A CONVERSATION BETWEEN POETS UMAR ABUBAKAR SIDI AND DAMI AJAYI

Disenfranchising the Poet

Lt. Cmdr. Umar Sidi

UMAR SIDI: Throughout history, across cultures, the poet is held with a certain esteemed reverence. He is the mouthpiece of the gods, a seer who penetrates the depths of the unknown to bring back sacred messages in the form of the great narratives. The great bards, Homer and his cohorts for example, stood tall on an altar of marble. Then Plato happened and everything came tumbling down. In Ion, Plato uses his alter ego, Socrates, to discredit the rhapsode and, by so doing, all poets, as con men who pretend to have sole access to the mysterious power offered by the Muses. Socrates goes further to describe the poet ‘as light winged and holy thing, there is no invention in him, until he has been inspired and is out of his sense and the mind is no longer in him.’ According to Durs Grunbein, Socrates’s description of the poet as an illogical, senseless word juggler, boils down to one aim: Disenfranchising the poet. Stigmatized, considered an irrational rhapsodist, the poet sought sanctuary by imposing exile on himself. Since then, he relies on two things; the secret of the poem (which he guards jealously) and the company of his fellow lunatics. I remember having a brief talk with your friend, Emmanuel Iduma, during LABAF 2014, he considers poets the true writers. I take this to mean poets bear the heaviest burden of art; socio-cultural rejection, leading to exile and non-visibility, because, despite their having the power to hear the voice of the gods, few people listen to them, and fewer people read them. Even among fellow writers, poets are a subject of scorn.
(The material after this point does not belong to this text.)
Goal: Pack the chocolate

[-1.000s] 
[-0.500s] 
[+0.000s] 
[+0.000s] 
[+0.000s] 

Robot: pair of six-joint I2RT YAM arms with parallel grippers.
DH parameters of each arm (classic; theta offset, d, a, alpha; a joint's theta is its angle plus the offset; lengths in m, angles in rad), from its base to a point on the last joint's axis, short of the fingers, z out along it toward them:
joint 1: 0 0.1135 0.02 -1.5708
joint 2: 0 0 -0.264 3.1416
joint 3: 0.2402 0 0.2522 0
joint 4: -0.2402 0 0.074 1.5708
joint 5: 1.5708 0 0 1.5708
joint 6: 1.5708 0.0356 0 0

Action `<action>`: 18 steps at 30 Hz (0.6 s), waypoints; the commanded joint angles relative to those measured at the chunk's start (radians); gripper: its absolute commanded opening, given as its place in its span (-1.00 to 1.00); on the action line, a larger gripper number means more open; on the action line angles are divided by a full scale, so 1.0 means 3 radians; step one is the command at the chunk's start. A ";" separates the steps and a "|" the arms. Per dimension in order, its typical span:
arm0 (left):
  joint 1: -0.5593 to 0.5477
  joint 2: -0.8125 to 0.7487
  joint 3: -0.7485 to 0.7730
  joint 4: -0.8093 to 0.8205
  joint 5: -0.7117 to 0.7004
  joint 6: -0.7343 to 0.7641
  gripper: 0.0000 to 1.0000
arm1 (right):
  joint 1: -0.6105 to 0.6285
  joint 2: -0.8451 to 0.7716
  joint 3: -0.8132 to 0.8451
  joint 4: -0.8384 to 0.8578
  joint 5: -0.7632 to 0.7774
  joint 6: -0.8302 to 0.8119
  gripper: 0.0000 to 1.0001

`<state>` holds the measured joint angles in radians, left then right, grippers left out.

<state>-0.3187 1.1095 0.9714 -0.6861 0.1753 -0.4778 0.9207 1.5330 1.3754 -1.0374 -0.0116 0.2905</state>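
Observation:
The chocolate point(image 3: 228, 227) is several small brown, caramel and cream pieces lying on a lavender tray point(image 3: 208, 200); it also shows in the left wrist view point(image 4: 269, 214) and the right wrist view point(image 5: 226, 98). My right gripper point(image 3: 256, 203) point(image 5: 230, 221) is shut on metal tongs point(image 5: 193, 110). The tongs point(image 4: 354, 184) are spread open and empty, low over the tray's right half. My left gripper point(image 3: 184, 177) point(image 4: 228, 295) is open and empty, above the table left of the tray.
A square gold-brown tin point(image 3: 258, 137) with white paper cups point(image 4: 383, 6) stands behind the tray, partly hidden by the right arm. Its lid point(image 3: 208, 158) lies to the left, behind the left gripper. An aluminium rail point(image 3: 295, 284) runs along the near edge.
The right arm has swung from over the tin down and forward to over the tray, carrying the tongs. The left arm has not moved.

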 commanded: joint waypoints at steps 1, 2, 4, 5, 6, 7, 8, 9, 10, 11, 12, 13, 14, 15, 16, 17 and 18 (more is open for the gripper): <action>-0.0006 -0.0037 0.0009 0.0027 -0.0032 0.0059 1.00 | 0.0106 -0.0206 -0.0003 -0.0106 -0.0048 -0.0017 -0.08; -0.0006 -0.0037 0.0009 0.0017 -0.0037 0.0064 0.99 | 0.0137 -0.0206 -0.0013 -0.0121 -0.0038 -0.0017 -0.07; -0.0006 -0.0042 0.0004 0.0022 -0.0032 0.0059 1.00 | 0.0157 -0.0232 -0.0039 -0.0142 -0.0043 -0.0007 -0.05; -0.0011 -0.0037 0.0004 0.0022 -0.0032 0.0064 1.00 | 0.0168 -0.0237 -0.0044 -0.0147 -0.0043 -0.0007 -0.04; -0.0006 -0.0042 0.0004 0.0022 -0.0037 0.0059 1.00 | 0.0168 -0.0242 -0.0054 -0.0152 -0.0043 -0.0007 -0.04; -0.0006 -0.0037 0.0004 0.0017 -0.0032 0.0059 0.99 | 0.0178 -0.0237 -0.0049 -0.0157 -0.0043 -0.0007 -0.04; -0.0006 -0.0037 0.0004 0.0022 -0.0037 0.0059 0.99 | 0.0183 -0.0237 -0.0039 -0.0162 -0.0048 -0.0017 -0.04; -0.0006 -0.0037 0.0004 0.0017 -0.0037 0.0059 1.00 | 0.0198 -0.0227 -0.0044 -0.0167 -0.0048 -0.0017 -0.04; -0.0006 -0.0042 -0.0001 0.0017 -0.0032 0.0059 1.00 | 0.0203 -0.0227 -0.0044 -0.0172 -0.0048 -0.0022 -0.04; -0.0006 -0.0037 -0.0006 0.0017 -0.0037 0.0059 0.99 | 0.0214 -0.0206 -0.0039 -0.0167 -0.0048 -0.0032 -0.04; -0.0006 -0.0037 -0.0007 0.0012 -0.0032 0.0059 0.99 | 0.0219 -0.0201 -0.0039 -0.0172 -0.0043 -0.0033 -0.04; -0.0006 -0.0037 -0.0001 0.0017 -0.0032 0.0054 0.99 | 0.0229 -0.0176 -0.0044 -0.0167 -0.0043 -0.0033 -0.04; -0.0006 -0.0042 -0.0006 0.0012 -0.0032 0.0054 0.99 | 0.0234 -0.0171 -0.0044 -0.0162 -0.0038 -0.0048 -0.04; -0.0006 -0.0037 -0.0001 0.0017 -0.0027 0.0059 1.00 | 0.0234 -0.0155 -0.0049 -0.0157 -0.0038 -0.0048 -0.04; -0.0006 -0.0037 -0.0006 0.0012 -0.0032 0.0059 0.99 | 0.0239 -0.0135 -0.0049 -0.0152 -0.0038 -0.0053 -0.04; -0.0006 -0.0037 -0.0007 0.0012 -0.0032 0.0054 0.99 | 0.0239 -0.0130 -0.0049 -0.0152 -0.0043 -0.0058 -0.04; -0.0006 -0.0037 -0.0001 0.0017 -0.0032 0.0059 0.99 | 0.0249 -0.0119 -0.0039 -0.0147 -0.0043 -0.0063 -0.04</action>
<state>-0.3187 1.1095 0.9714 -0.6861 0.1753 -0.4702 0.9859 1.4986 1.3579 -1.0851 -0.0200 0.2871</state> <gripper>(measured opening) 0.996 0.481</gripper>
I was privy to a conversation where a renowned Nigerian novelist made jest of novels written by poets. Is exile the destiny of the poet? Is the poet disenfranchised?

Dr. Dami Ajayi

DAMI AJAYI: Such romance of what it means be a poet here, don’t you think, Umar? I have no doubt about the function and the historical significance of poets and poetry, but I do, of course, think these great narratives especially dialogues of Plato give poetry this mystique that we must all but drop. The idea of the rhapsode as a fraud? Come on, I find similarities in the realities of the griot. And of course, the moment we become more loose in what we accommodate as poetry, the dialogue expands victoriously in terms of possibilities. For instance, what are musicians if not poets that speak for the society? In this sense, I think the romance of the work ethics of the musician, the rhapsode and the poet is somewhat self-serving for those who are held in awe of their arts.
I sometimes catch myself on this side of the divide as a reader, who sometimes encounters a poem that speaks a truth that I have been trying to wrap my mind around but does so with such creativity and poise that I somewhat think the poet has written for me and for the rest of humanity that definitive poem that speaks to a universal moment. So, in that sense, we must agree that the poet is inspired to unburden for the entire human race, hopefully by the logistics of translation, an experience.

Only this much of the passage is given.